» EXERCISE PROMPT
Write the data out again in full, with no departure from the original.

» AVAILABLE DATA
════

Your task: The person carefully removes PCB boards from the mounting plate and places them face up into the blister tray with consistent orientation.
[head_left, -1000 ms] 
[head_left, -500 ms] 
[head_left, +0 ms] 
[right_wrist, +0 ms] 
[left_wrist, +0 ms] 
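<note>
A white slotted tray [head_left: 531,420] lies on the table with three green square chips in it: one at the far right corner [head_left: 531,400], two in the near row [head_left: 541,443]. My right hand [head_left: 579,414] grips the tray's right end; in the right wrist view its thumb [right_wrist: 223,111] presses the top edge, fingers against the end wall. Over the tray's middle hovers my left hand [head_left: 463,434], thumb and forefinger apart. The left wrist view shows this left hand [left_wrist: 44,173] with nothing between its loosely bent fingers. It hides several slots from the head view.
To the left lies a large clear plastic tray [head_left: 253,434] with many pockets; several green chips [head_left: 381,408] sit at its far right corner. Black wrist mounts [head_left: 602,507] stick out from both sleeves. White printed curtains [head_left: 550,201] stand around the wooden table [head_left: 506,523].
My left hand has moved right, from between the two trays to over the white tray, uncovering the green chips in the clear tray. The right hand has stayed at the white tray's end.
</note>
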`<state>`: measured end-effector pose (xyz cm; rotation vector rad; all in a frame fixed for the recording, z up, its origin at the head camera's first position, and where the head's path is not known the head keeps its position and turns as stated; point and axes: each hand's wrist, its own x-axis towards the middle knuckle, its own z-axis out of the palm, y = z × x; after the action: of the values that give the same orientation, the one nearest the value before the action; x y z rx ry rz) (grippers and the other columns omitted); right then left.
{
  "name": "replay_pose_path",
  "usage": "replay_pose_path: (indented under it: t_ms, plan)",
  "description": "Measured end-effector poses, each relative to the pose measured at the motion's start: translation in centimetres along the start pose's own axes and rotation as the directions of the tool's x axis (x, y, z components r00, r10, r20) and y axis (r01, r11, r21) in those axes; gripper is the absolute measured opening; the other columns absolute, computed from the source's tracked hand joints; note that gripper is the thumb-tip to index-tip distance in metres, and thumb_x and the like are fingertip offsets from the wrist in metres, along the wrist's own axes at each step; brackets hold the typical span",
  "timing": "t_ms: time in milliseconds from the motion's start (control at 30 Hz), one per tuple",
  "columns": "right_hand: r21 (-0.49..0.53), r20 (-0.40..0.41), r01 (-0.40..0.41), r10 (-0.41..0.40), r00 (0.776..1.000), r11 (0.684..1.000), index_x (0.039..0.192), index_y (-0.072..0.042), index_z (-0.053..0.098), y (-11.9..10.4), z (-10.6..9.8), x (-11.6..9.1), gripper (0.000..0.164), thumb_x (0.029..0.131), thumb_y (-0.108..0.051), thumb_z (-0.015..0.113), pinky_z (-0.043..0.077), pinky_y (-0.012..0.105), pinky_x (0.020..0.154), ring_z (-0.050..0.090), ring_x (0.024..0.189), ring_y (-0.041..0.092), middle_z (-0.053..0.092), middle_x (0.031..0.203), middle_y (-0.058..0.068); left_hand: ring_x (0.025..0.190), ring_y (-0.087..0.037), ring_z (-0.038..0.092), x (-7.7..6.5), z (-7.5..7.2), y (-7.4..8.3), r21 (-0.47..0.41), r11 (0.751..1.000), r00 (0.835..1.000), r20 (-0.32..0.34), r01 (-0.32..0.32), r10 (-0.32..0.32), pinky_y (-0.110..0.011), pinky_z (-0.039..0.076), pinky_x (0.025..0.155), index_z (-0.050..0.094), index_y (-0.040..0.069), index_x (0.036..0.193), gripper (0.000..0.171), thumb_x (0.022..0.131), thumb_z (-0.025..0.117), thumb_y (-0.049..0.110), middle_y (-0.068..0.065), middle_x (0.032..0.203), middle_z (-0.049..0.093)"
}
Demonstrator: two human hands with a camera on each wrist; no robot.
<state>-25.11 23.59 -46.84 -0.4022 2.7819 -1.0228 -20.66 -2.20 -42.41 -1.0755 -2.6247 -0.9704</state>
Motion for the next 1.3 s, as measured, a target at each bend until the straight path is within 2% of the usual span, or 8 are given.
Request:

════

» SOLVED EXERCISE
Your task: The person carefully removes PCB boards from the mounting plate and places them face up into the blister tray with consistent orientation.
[head_left, -1000 ms] 
[head_left, -500 ms] 
[head_left, +0 ms] 
[right_wrist, +0 ms] 
[left_wrist, +0 ms] 
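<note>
A white slotted tray [head_left: 531,420] lies on the table with three green square chips in it: one at the far right corner [head_left: 531,400], two in the near row [head_left: 541,443]. My right hand [head_left: 579,414] grips the tray's right end; in the right wrist view its thumb [right_wrist: 223,111] presses the top edge, fingers against the end wall. Over the tray's middle hovers my left hand [head_left: 463,434], thumb and forefinger apart. The left wrist view shows this left hand [left_wrist: 44,173] with nothing between its loosely bent fingers. It hides several slots from the head view.
To the left lies a large clear plastic tray [head_left: 253,434] with many pockets; several green chips [head_left: 381,408] sit at its far right corner. Black wrist mounts [head_left: 602,507] stick out from both sleeves. White printed curtains [head_left: 550,201] stand around the wooden table [head_left: 506,523].
My left hand has moved right, from between the two trays to over the white tray, uncovering the green chips in the clear tray. The right hand has stayed at the white tray's end.
</note>
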`<state>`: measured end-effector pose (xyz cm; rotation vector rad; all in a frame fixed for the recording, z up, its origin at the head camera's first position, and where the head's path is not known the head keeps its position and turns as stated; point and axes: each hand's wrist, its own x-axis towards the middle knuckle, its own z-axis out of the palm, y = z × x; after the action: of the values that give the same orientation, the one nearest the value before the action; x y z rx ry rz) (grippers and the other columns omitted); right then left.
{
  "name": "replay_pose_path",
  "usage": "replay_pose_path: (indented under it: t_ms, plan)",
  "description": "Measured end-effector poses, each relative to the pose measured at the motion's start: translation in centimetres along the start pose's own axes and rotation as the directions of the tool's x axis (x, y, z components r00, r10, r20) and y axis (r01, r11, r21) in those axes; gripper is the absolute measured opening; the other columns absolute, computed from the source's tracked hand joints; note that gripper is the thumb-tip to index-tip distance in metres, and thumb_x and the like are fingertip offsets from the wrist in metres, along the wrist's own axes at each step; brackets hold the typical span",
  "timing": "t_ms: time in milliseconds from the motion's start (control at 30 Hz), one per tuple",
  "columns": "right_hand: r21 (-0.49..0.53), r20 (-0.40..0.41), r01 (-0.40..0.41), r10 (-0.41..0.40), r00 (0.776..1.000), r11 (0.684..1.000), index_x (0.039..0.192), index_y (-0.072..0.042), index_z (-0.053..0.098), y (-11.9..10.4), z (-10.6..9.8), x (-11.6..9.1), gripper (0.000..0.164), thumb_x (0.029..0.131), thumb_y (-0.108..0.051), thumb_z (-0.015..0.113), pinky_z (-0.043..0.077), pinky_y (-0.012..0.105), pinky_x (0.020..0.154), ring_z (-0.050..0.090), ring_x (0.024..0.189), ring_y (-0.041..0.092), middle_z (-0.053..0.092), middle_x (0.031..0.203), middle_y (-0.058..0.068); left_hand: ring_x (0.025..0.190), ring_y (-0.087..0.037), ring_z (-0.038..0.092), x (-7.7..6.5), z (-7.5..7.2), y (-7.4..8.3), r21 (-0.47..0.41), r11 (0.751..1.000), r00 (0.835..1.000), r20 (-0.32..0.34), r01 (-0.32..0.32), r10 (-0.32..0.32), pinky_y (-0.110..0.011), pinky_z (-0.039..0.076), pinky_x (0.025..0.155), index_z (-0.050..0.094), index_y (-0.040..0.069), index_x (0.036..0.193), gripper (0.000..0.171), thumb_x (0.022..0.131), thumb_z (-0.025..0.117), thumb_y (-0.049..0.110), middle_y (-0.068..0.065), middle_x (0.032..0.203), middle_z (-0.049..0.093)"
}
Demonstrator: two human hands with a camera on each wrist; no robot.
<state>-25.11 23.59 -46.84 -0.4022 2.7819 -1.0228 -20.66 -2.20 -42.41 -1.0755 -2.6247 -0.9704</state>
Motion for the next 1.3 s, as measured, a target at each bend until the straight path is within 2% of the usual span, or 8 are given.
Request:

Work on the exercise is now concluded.